VMware PSA, MPP, NMP, PSP, MRU, … And Tutti Quanti!


And tutti quanti because this time I wanted to deep dive a bunch of storage acronyms, concepts and terminology we all have read at some point in VMware documentation, white papers and slides but also in storage vendors’ publications.  Things like PSA, MRU, Active/Active, Proxying IO’s, and many more…

I went through many blog posts and I have read many documentation files, white papers, slides, etc… Some are boring, but hopefully the majority are just awesome, with detailed information, animations, graphics, diagrams, and valuable tips.

I’ve tried here to summarize up all this information in a flat blog post something I could bookmark and every time I need a quick refresh on the technology, I can have a quick peek at a single document.

As the post was getting bigger and bigger I’ve decided to split it in two parts. I hope to be able to publish the second part next week, so stay tuned🙂

In the mean time I hope you will find the posts useful, so let’s dive…

Note: screenshots were taken from an ESX 4.0.0 build 208167. The output may vary from your ESX version you’re running.

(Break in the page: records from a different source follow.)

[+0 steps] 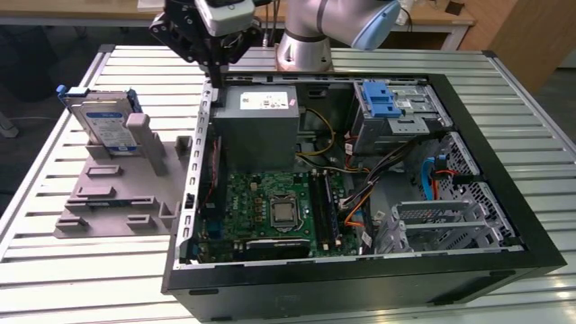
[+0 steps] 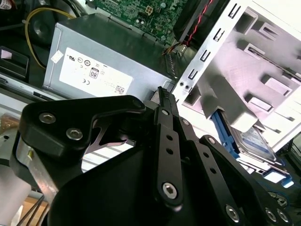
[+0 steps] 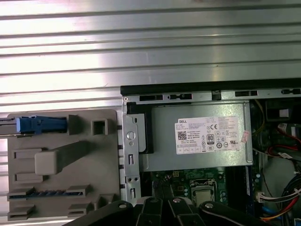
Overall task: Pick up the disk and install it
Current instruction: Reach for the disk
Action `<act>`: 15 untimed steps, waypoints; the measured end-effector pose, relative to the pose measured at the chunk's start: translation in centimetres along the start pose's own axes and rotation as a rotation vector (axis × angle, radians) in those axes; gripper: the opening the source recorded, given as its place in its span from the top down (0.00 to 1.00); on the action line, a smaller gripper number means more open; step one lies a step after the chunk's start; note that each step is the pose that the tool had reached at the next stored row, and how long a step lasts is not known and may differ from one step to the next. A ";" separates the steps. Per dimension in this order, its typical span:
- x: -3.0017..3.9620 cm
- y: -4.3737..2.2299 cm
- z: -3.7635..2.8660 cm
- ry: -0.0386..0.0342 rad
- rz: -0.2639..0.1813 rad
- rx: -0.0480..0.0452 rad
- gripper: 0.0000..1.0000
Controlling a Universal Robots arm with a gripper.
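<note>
The disk, silver-grey with a white-and-blue label and a blue carrier bracket, stands on edge in a grey holder at the exterior view's left, beside the open computer case. My gripper hangs above the case's far wall, near the power supply and to the right of the disk. Its fingers meet at the tips with nothing between them. In the first wrist view the disk shows edge-on in the holder. In the second wrist view the disk lies beyond my gripper.
Inside the case are a green motherboard, loose cables, a metal drive cage with a blue latch and a perforated bay. Everything rests on a slatted metal table. The arm's base stands behind the case.
</note>
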State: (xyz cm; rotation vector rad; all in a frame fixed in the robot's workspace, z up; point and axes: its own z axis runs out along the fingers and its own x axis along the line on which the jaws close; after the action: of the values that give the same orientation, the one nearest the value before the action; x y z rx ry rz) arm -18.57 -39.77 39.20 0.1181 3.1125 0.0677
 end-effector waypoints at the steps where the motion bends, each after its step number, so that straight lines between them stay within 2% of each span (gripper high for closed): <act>1: 0.04 0.00 0.00 0.0000 0.000 0.0000 0.89; 15: 0.51 -0.04 0.00 0.0001 0.000 0.0000 0.89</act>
State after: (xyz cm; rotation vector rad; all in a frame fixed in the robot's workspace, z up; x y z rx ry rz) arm -19.08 -39.77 39.19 0.1180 3.1125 0.0677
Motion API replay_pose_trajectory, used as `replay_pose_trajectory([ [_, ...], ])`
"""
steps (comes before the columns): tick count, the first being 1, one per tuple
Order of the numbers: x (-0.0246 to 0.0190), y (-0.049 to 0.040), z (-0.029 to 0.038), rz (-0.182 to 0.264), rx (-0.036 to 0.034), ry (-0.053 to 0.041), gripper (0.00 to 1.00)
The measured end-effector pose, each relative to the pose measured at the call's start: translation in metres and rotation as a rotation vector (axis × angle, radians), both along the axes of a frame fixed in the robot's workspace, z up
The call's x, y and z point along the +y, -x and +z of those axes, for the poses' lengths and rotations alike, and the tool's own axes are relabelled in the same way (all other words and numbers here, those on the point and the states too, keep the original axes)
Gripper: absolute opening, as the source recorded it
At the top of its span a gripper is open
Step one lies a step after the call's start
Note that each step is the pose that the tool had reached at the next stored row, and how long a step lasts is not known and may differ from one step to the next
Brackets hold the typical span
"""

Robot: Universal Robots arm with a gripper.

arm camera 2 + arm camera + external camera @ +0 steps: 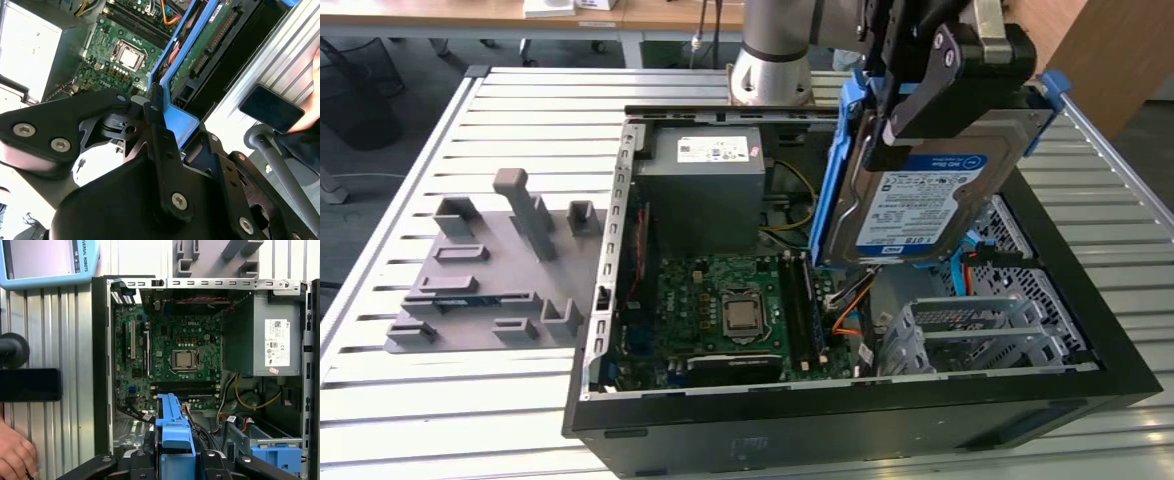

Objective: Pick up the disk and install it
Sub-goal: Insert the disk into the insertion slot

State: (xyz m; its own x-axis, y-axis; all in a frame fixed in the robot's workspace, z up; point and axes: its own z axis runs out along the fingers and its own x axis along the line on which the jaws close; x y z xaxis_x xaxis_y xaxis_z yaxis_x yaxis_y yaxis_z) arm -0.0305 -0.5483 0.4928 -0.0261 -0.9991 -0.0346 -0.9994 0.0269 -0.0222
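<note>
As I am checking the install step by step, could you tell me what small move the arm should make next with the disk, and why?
Probably ease the disk down toward the metal drive cage: the gripper is shut on it, holding it on edge above the open case, not yet touching the cage.

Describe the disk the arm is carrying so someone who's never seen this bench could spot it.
Find the open black computer case on the slatted metal table. Above its side toward the exterior view's right, the end effector holds the disk on edge. It is flat and silver-grey with a blue frame and a white-and-blue label, unlike the boxy grey power supply inside the case.
</note>
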Motion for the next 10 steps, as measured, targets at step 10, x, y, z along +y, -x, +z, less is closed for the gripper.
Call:
replay_pose_trajectory([
  [10,-0.0098,-0.0044,-0.0081,0.000,-0.0013,0.0003,0.36],
])
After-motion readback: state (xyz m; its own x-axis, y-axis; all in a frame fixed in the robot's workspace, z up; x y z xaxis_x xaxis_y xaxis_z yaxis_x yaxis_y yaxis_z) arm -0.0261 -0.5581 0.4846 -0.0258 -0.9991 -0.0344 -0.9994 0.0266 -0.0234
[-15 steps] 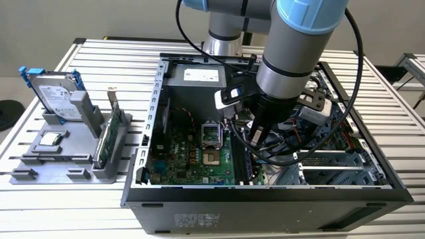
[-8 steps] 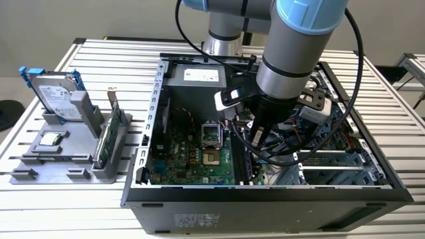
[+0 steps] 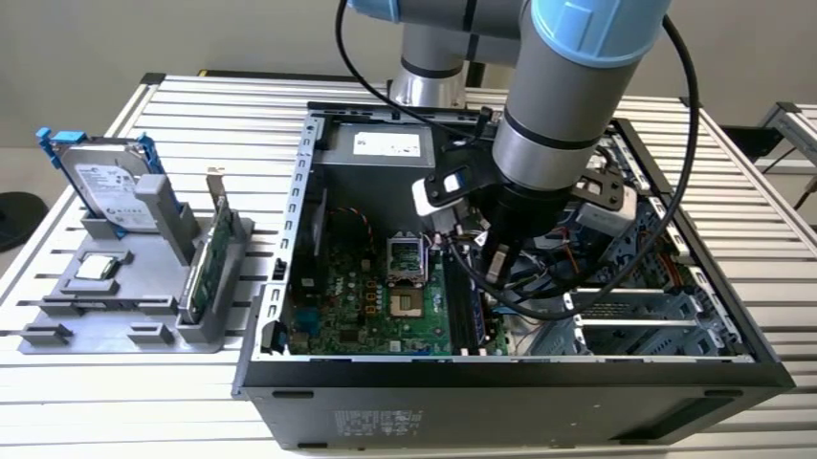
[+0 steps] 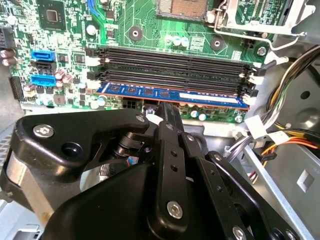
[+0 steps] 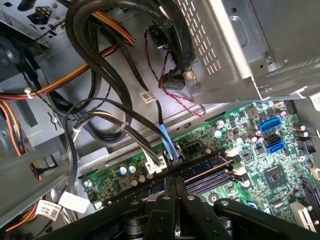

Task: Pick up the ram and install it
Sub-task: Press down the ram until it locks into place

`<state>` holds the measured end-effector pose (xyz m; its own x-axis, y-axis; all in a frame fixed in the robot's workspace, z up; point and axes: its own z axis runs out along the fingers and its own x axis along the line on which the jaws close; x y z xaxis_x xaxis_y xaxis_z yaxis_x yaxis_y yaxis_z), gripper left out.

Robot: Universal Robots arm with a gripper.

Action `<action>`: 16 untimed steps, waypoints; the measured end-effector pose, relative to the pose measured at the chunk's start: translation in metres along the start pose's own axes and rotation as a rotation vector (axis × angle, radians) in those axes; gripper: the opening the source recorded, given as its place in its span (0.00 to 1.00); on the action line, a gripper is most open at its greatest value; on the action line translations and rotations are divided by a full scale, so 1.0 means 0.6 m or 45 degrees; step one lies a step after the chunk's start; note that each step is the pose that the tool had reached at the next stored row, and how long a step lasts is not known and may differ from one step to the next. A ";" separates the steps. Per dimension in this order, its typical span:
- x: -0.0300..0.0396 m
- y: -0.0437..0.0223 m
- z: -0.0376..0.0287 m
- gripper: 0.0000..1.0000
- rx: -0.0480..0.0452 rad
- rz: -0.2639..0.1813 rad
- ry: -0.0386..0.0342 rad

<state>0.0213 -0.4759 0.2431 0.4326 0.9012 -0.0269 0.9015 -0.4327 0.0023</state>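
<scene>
Second wrist view shows you the ram [image 4: 172, 95] already lying in the motherboard's [image 4: 75, 60] nearest slot, apparently seated. Your gripper [image 4: 167, 112] hovers just above it, fingers pressed together, holding nothing; seating may remain unfinished.

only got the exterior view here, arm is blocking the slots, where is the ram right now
Observer: In the second wrist view the ram lies along the memory slot nearest the gripper, lined up with it end to end.
Operator: other slots taken
Observer: No, the three black slots beside it are empty.
Operator: any cables across it
Observer: None lie across it in that view; the bundled cables sit off one end of it, by the case wall.
</scene>
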 end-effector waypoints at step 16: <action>0.000 0.000 0.001 0.00 -0.002 -0.114 0.0031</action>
<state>0.0213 -0.4759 0.2425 0.3502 0.9363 -0.0246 0.9366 -0.3503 0.0013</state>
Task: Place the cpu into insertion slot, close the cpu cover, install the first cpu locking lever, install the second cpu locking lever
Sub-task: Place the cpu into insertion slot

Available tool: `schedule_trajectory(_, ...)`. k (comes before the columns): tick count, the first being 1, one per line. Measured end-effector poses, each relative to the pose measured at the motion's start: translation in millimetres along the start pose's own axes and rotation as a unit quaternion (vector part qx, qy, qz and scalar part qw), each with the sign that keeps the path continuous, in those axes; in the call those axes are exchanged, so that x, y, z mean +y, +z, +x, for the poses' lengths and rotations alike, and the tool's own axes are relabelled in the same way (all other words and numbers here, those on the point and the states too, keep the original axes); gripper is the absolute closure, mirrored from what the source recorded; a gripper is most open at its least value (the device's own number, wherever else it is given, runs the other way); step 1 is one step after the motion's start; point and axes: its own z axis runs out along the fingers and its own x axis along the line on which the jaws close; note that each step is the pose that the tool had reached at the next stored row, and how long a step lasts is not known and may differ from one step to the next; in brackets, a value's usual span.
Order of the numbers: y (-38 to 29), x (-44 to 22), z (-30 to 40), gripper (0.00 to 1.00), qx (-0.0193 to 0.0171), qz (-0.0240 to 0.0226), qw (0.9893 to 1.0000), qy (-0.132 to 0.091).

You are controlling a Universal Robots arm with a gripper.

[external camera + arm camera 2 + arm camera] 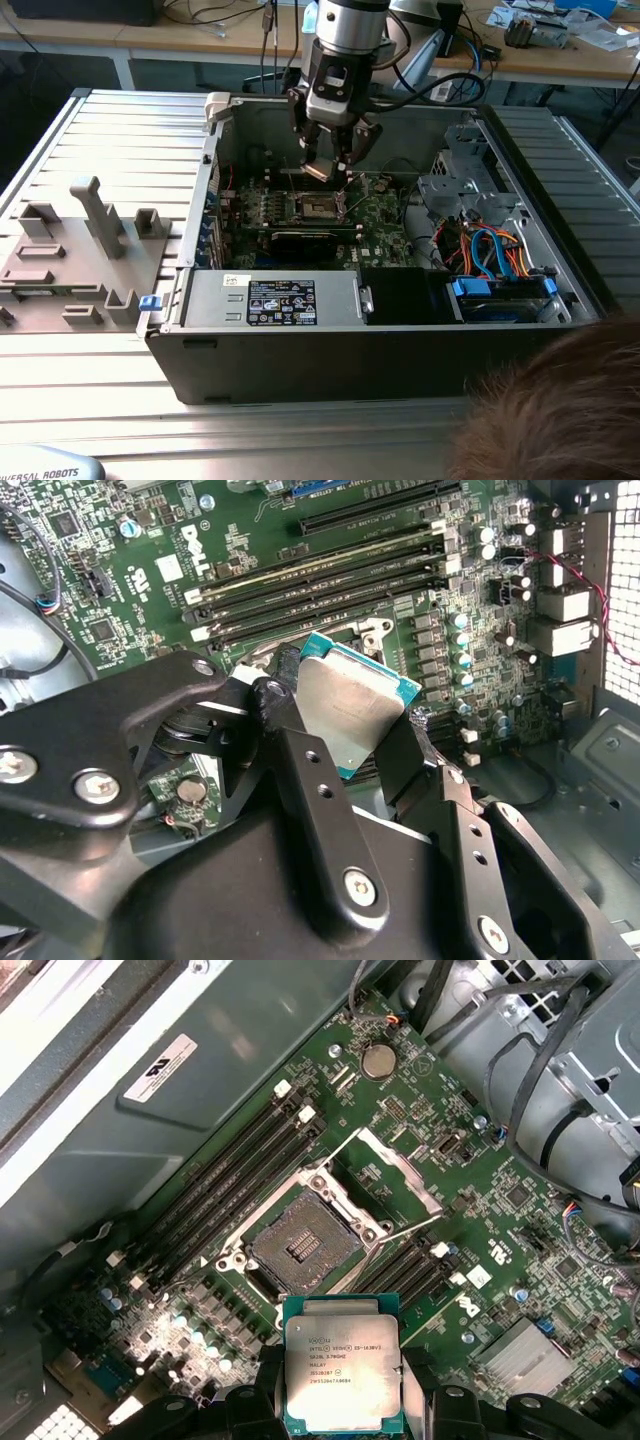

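Pretty standard-looking arm [350, 22]: smooth silver-grey round wrist section, then a chunky black-and-grey block underneath. Black cables [432, 86] looping off the side of it. Down at the gripper [326, 172], all matte black metal, built from flat linkage bars with rounded ends. Up close in the second wrist view: two long straight fingers [300, 780], with a couple of small holes drilled along the length and a silver screw [362, 885] near the base. Two more fat silver bolts [95, 785] on the wide link beside them. Fingertips [272, 698] wrapped in something black and a bit glossy, kinda tape-like.
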Motion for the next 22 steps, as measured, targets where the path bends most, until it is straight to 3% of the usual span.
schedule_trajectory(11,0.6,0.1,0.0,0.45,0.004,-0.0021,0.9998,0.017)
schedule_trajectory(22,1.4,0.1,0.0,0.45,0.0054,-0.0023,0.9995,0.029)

What do the acronyms mean?

  • PSA = Pluggable Storage Architecture
  • NMP = Native MultiPathing
  • MPP = MultiPathing Plugin
  • PSP = Path Selection Plugin
  • SATP = Storage Array Type Plugin
  • ALUA = Asymmetric Logical Unit Access
  • MRU = Most Recently Used
  • Fixed = Err well this is not an acronym, it just means … fixed!
  • RR = Round Robin
  • A/P = Active/Passive
  • AA/A = Asymmetric Active/Active
  • SA/A = Symmetric Active/Active

We can see often this picture below in the VMware documentation, can you explain it?

[UPDATE]

In the new vSphere 4.1, the name has changed. Look at the picture below for new name in vSphere 4.1. Note MEM stands for Management Extension Modules aka PSA specific Vendor Plug-Ins.

VMkernel

In VMware parlance, the VMkernel aka VMM aka the monitor is the part of the ESX(i) product that manages interactions with the  devices, handles memory allocation, and schedules access to the CPU resources, and other things such the PSA.

What is PSA?

PSA is a special layer of the monitor (VMkernel) used to manage storage multipathing. VMware PSA allows storage vendors, through a modular storage architecture aka PSA, to write plug-ins for their specific capabilities.

Why do we need a PSA?

VMware does a good job talking to the different storage vendor devices but it is missing the last bit for even more integration, high availability and load balancing. Therefore VMware came up with several vStorage APIs that has been published to enable storage partners to integrate their vendor-specific capabilities to provide more optimal performance. The Pluggable Storage Architecture (PSA) was born.

What does PSA do?

It coordinates the simultaneous operation of multiple multipathing plug-ins (MPPs). Yes that means you could have multiple and different plug-ins installed. But so far only EMC came with MPP plug-in called PowerPath/VE. By the way did you know that you can use EMC PowerPath/VE to provide multipathing and load balancing path management to EMC storage devices but also to any other storage vendors.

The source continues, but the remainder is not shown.